CourtCourt of Appeals of Texas
DecidedMarch 12, 2013
Docket01-11-01022-CR
StatusPublished

This text of State v. Jon Peddy Goodard (State v. Jon Peddy Goodard) is published on Counsel Stack Legal Research, covering Court of Appeals of Texas primary law. Counsel Stack provides free access to over 12 million legal documents including statutes, case law, regulations, and constitutions.

Bluebook
State v. Jon Peddy Goodard, (Tex. Ct. App. 2013).

Opinion

Opinion issued March 12, 2013

In The

Court of Appeals For The

First District of Texas ———————————— NO. 01-11-01022-CR ——————————— THE STATE OF TEXAS, Appellant V. JON PEDDY GOODARD, Appellee

On Appeal from the County Criminal Court at Law No. 2 Harris County, Texas Trial Court Case No. 1692630

MEMORANDUM OPINION

The State of Texas appeals the trial court’s dismissal of the information

charging Jon Petty Goodard with the Class B misdemeanor offense of driving

while intoxicated. See TEX. PENAL CODE ANN. § 49.04(a), (b) (West Supp. 2012). Goodard was informed that he was eligible to participate in the Harris County

District Attorney’s pretrial diversion program known as DIVERT (Direct

Intervention using Voluntary Education Restitution and Treatment). The trial

court, however, determined that the DIVERT program was in fact a form of

deferred adjudication, which the legislature has specifically prohibited in DWI

cases. See TEX. CODE CRIM. PROC. ANN. art. 42.12, § 5(d)(1)(A) (West Supp.

2012). Accordingly, the trial court refused to approve any DIVERT agreements.

Goodard filed a motion to dismiss the information, asserting he had been

denied due process and equal protection under the Fifth and Fourteenth

Amendments of the United States Constitution. After noting that the District

Attorney’s Office offered pretrial diversion outside of the DIVERT program to

other defendants, the trial court granted the motion and dismissed the information.

The State appealed. Following this court’s recent holding in State v. McNutt,

No. 01-11-01023-CR, 2013 WL 682893 (Tex. App.—Houston [1st Dist.] Feb. 26,

2013, no pet. h.), we reverse and remand.

Background

Goodard was charged by information with a misdemeanor offense for DWI.

See TEX. PENAL CODE ANN. § 49.04(a), (b). As a first-time offender, Goodard was

eligible to participate in the Harris County District Attorney’s DIVERT program.

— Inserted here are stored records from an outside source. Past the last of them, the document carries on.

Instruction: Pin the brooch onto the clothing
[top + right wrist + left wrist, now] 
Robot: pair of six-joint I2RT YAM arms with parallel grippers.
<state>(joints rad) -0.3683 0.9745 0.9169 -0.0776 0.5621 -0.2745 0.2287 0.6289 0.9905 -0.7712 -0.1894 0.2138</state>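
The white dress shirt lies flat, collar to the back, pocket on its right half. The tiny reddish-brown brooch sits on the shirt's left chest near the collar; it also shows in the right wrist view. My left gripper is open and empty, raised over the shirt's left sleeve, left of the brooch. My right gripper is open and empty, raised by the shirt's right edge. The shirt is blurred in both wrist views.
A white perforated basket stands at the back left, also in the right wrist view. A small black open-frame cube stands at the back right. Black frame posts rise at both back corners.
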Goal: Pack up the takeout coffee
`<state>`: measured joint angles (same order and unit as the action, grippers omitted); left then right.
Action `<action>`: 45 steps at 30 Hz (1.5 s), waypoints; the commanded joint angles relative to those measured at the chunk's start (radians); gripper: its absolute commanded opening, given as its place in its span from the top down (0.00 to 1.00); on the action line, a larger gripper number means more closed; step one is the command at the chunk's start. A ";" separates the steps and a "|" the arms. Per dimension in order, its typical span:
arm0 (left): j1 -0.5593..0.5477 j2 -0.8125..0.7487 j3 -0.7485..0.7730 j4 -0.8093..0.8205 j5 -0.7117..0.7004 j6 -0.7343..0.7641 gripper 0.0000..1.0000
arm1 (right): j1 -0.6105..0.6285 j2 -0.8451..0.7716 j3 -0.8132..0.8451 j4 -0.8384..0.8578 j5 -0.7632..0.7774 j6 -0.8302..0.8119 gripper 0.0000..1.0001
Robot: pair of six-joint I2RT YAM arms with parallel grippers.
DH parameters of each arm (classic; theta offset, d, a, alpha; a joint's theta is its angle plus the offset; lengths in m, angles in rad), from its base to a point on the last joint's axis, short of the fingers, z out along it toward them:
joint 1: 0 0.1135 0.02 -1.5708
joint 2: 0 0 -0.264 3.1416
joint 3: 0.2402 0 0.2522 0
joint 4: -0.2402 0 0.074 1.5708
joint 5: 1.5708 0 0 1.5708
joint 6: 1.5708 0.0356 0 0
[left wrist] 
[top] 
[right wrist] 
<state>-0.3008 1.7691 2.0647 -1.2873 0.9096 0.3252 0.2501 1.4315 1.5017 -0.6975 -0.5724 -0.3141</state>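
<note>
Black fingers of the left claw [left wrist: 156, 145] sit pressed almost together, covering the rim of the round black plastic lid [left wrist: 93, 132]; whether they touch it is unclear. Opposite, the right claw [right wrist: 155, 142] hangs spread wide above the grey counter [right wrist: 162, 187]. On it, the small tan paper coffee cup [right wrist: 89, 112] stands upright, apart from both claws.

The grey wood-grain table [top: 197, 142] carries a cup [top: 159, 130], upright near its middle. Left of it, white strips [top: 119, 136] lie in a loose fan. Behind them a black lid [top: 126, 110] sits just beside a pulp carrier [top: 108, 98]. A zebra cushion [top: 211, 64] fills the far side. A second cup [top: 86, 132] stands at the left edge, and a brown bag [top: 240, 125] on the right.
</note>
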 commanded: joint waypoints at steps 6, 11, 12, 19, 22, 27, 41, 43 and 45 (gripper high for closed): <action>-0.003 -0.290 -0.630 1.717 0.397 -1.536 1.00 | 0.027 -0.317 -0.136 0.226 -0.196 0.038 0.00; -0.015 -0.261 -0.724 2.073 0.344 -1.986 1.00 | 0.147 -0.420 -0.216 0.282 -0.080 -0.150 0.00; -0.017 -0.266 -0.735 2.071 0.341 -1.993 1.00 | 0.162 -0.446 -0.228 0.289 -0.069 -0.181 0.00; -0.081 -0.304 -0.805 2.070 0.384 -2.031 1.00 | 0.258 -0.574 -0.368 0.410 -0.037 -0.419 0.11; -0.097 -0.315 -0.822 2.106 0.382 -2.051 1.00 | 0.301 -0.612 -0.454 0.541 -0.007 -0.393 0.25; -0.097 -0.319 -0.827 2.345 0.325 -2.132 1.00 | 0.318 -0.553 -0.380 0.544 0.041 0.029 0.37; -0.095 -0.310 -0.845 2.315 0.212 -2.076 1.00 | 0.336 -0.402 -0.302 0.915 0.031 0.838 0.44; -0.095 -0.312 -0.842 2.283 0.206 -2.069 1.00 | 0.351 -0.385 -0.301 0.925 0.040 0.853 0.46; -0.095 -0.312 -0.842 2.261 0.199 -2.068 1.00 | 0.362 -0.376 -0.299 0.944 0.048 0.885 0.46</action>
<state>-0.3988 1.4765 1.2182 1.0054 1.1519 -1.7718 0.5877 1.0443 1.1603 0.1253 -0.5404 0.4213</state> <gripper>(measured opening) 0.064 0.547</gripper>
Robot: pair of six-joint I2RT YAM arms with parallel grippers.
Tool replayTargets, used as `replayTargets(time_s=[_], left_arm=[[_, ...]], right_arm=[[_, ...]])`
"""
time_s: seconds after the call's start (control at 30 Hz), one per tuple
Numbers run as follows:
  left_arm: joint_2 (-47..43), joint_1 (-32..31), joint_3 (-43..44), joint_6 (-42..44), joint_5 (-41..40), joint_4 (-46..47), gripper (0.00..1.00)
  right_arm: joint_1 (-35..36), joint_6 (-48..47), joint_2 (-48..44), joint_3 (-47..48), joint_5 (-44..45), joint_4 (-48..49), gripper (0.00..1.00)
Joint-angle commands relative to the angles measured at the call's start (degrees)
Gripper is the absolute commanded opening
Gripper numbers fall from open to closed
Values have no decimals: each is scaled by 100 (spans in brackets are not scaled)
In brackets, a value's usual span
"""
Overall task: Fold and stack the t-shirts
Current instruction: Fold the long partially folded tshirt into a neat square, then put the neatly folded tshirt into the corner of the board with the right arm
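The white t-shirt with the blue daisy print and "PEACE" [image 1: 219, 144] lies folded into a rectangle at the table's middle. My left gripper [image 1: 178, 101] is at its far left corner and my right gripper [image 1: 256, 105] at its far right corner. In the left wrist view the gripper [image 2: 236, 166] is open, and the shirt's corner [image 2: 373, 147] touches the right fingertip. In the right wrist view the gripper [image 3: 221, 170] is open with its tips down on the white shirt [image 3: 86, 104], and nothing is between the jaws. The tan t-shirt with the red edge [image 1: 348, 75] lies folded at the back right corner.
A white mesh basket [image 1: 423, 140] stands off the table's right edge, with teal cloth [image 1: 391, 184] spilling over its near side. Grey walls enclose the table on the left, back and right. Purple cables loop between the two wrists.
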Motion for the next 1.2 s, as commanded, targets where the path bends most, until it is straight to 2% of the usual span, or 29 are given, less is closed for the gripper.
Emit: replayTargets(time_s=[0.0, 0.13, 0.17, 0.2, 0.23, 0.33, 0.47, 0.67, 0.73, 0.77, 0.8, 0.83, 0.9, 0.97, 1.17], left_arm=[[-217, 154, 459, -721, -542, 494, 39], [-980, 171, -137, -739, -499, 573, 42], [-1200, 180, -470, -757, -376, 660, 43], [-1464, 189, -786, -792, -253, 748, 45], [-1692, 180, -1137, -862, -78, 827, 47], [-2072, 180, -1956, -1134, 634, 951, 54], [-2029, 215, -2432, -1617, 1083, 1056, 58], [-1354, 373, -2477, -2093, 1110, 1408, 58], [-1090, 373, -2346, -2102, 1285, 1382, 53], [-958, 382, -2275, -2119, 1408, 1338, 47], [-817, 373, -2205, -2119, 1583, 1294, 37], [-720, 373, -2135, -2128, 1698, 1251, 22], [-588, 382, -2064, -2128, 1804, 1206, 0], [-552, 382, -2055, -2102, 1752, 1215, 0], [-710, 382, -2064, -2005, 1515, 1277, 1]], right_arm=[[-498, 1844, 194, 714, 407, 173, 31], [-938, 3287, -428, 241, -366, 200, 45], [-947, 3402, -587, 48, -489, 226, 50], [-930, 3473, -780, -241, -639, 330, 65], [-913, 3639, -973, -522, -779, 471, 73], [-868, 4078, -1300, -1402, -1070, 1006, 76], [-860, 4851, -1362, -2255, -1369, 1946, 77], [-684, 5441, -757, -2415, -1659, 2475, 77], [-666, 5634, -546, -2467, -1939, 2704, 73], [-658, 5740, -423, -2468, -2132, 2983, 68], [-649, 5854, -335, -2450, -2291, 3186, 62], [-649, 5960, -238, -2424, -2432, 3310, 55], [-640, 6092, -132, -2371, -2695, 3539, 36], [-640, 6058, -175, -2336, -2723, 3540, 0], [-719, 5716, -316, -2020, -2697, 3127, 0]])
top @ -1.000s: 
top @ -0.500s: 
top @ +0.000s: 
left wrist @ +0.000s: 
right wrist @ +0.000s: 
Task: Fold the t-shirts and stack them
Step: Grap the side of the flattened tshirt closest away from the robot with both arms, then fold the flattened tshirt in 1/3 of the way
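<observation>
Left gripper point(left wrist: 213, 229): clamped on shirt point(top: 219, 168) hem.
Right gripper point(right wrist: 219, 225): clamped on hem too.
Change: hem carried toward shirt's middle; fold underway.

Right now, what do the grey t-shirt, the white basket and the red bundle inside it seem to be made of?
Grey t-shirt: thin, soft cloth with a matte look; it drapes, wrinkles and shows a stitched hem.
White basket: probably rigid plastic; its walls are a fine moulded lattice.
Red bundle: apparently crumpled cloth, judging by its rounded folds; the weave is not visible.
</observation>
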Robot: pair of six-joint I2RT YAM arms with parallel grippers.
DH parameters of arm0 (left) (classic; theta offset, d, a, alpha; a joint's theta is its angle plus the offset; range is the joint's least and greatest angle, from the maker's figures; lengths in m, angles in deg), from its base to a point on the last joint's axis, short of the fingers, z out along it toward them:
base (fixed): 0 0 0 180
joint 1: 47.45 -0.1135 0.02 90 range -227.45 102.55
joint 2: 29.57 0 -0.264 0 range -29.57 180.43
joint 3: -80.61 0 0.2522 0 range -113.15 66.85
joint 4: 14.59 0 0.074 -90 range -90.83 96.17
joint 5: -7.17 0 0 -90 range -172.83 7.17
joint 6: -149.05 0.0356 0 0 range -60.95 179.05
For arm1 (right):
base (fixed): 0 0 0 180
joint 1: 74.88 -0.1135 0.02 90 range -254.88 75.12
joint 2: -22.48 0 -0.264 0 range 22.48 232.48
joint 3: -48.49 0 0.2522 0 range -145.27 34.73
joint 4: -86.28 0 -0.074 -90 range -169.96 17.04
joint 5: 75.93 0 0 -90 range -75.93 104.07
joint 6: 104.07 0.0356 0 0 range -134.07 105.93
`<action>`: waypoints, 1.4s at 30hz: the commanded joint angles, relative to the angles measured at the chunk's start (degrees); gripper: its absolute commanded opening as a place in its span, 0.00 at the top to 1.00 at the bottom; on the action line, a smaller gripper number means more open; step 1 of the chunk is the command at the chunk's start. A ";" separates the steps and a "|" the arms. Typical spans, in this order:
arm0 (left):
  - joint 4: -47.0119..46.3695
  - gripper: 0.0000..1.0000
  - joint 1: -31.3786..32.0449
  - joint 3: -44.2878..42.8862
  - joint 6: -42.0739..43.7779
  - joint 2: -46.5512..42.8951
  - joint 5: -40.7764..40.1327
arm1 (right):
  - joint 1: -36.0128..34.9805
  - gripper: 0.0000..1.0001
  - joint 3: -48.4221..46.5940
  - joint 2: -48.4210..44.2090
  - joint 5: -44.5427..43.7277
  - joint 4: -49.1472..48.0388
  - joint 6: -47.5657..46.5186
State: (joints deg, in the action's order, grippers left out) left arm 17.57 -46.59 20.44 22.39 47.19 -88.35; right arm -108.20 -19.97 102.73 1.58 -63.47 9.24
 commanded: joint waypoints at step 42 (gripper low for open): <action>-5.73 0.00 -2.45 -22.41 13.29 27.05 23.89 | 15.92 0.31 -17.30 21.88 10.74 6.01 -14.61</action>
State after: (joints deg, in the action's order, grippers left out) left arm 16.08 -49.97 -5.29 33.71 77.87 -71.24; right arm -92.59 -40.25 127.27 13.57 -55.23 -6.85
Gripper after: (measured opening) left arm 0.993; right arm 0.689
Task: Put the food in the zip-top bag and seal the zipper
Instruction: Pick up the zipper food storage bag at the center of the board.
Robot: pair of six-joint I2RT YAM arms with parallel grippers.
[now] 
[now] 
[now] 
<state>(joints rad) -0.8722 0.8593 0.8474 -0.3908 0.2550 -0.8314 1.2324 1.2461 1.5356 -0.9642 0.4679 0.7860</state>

Under the DIVERT program, the defendant is required to enter a plea of guilty,

2 waive a jury trial and other constitutional rights, and agree to a punishment. A

defendant’s participation in this program requires the trial court’s approval. If

approved, the defendant’s case is reset and a finding of guilt is deferred pending

the successful completion of the program. If the defendant completes the program,

the charges are dismissed at the reset hearing. If, however, the defendant does not

successfully complete the program, the defendant is found guilty and sentence is

imposed according to the agreement.

Harris County has other pretrial diversion programs, but they differ in many

respects from the DIVERT program. Those “traditional pretrial diversion

programs” do not require (1) the defendant to confess or waive constitutional

rights, (2) the trial court to approve participation, or (3) the defendant to agree with

the State on a punishment in advance. Additionally, in traditional pretrial

diversion programs, the charges are often dismissed before the diversion occurs

(although the State may re-file in some cases). In the DIVERT program, in

contrast, the charges remain pending. See McNutt, 2013 WL 682893, at *1; State

v. Dinur, 383 S.W.3d 695, 698 (Tex. App.—Houston [14th Dist.] 2012, no. pet.).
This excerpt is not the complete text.